The Voice of Hind Rajab review
Cast: Saja Kilani, Motaz Malhees, Clara Khoury, Amer Hlehel
Director: Kaouther Ben Hania
This is a film intended to be discomfiting and emotionally devastating. Tunisian filmmaker Kaouther Ben Hania, who achieved her breakthrough with the hybrid feature Four Daughters (securing an Oscar nomination), continues to blur the lines between drama and documentary with her latest film. Here, the results have a crushing impact.
The premise
The Voice of Hind Rajab recounts the devastating real-life story of the titular six-year-old Palestinian girl who was killed in the Israel-Gaza war in January 2024. The film is told from the perspective of Palestinian Red Crescent volunteers, where we listen to the actual phone call recordings of Hind as she pleads and cries for help.

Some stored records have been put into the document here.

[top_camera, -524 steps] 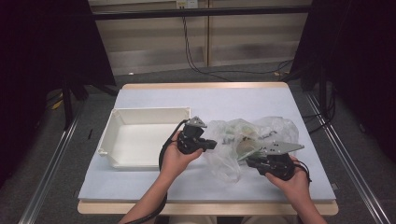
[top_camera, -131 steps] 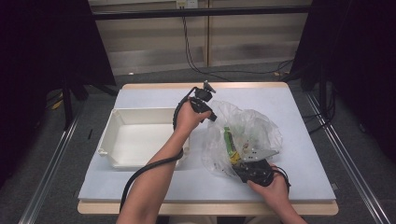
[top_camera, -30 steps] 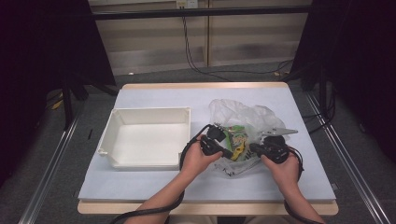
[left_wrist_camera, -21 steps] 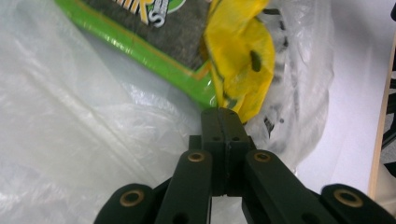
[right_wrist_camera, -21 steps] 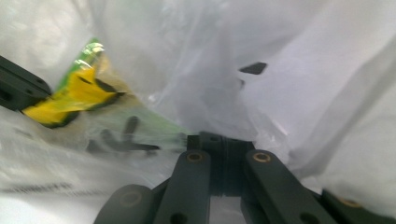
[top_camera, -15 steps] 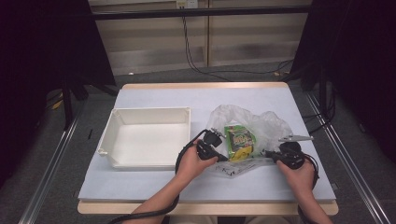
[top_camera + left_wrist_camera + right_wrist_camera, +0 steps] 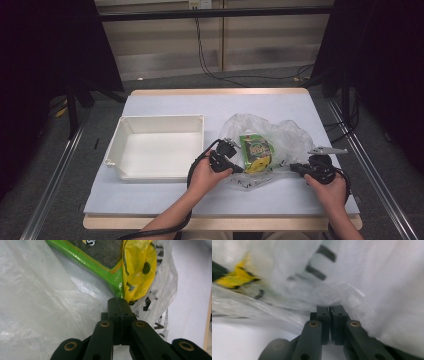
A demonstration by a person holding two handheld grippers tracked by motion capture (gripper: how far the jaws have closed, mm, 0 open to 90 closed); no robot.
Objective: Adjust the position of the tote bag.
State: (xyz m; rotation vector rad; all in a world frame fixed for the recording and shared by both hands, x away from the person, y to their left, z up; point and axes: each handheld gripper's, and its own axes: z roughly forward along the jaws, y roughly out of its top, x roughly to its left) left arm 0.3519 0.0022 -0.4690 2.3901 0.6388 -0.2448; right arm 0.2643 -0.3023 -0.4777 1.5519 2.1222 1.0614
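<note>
Two grippers: both pinch the clear plastic bag (image 7: 280, 140).
Left gripper (image 7: 239, 169): jaws pressed together on film, green snack packet (image 7: 256, 149) just ahead.
Right gripper (image 7: 294, 168): jaws clamped on film.

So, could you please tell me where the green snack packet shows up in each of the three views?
High view: the green snack packet lies inside the clear plastic bag, right of centre, between the two grippers.
Left gripper view: top centre, just above the shut jaws, green border showing.
Right gripper view: I cannot make out the green packet in the blur.
Shared landmark: the yellow wrapper beside the packet.
</note>
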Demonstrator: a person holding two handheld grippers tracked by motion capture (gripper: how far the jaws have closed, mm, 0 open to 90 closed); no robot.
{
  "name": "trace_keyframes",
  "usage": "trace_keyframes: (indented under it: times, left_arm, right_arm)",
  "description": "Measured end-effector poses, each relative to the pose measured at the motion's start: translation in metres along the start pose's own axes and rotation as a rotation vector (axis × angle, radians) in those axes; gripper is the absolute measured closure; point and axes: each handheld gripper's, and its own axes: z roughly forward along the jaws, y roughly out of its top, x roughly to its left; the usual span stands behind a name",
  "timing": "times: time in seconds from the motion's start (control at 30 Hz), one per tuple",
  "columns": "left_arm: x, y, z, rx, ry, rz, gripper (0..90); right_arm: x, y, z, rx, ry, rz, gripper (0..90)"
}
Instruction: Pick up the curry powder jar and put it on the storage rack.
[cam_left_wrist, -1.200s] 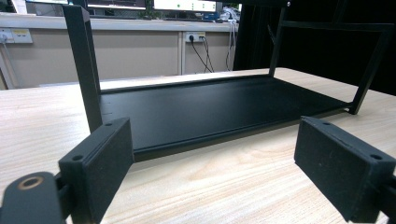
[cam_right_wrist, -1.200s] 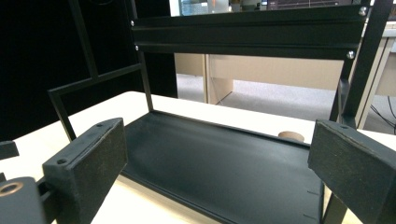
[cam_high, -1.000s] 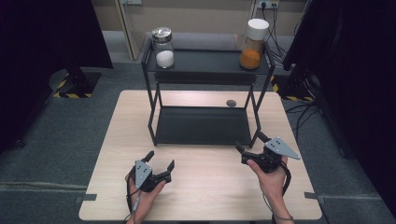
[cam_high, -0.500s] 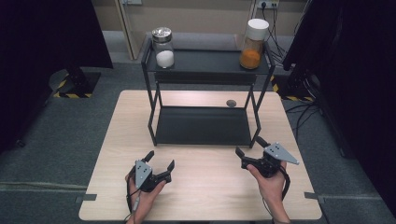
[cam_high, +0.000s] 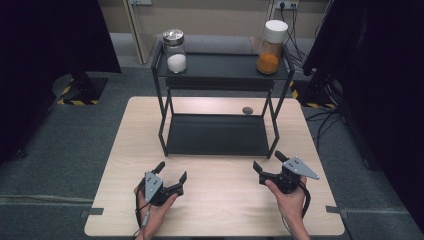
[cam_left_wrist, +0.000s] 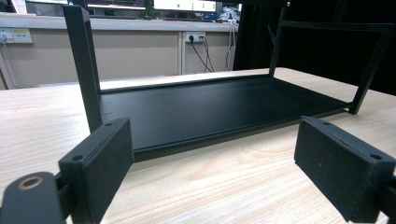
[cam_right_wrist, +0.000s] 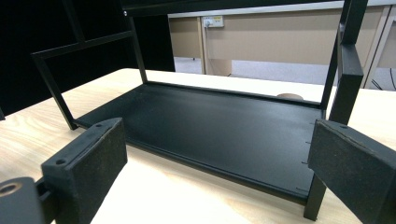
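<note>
A black two-level metal rack (cam_high: 218, 135) stands on the light wooden table (cam_high: 125, 150). On its top shelf a glass jar of white powder (cam_high: 175, 51) is at the left and a jar of orange powder (cam_high: 271, 47) with a white lid at the right. My left gripper (cam_high: 171, 171) rests near the table's front left, open, nothing between its pads (cam_left_wrist: 99, 163). My right gripper (cam_high: 269, 161) is at the front right, just before the rack's right front leg (cam_right_wrist: 344, 102), also open and empty. Both gripper views look across the bare lower shelf (cam_left_wrist: 210, 105) (cam_right_wrist: 219, 126).
A small dark round disc (cam_high: 247, 110) lies on the table behind the rack, also seen as a brown disc (cam_right_wrist: 289, 96) past the shelf. Dark curtains hang at both sides. Cables and a wall socket (cam_high: 282, 5) are at the back.
The right gripper has drifted slightly toward the table's front and right. The left gripper has stayed put. Both remain open.
</note>
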Motion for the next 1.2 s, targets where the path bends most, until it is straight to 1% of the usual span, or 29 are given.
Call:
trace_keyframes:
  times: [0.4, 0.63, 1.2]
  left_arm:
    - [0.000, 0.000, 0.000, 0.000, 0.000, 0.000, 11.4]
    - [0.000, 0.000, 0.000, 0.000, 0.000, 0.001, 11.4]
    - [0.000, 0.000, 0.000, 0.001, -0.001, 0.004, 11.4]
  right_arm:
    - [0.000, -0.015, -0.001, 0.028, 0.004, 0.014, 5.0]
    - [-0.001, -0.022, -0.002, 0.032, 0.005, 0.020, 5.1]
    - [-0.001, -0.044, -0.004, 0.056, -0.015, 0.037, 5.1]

It is Motaj Malhees’ Oman, one of the young male volunteers, who secures first contact with Hind as she informs him that she is in the car with her family. The call extends as she reveals that the army tank is nearby and might fire at any minute. Her aunt is sleeping, she says, and Oman knows what she means. That everyone else is dead, and little Hind is stuck with their dead bodies inside the car. Her hushed, terrified voice appears on screen in a faint line-recording, as Oman’s colleague Rana (Saja Kilani) takes on the call and tries to calm her down. She asks her about school, and Hind replies that she is in the ‘butterfly class’.
As they figure out her exact location, the volunteers coordinate with their supervisor Mahdi (Amer Hlehel) to send an ambulance as soon as possible. It is not as easy as it sounds, as Mahdi has to make calls, share information across the army, and then get the green signal. All this keeps the pace of the film moving forward, as Hind begs again and again to be rescued. The effect is shatteringly staged and directed.
Final thoughts
Ben Hania confronts the workers, and in turn, the viewer, with the horrifying illusion that Hind Rajab can still be saved, even as we know that really is impossible. It is a gut-wrenching inevitability. Yet this harrowing conceit, embedded within the structure of this dramatised account of this acutely sad story, stretches the limits of the docudrama format and what it can achieve.
The film forces us to bear witness to Hind Rajab’s cries for help. It also forces us to examine how the secondary dramatisation surrounding the real-life recording of such a sensitive issue could contribute to a sense of trivialization.
Still, it is powerfully clear that Ben Hania wants this story to be told, that she wants Hind Rajab’s gut-wrenching cries for help to reach far and wide. It is the only form of confrontation that cinema can achieve.
This film plays an archival role in a horrific moment that is not really the past, as the devastation and its impact is still very much a reality. It makes for essential viewing. With Jonathan Glazer, Joaquin Phoenix and Alfonso Cuaron attached as executive producers to this project, The Voice of Hind Rajab must hope for a wider release. It deserves to be heard.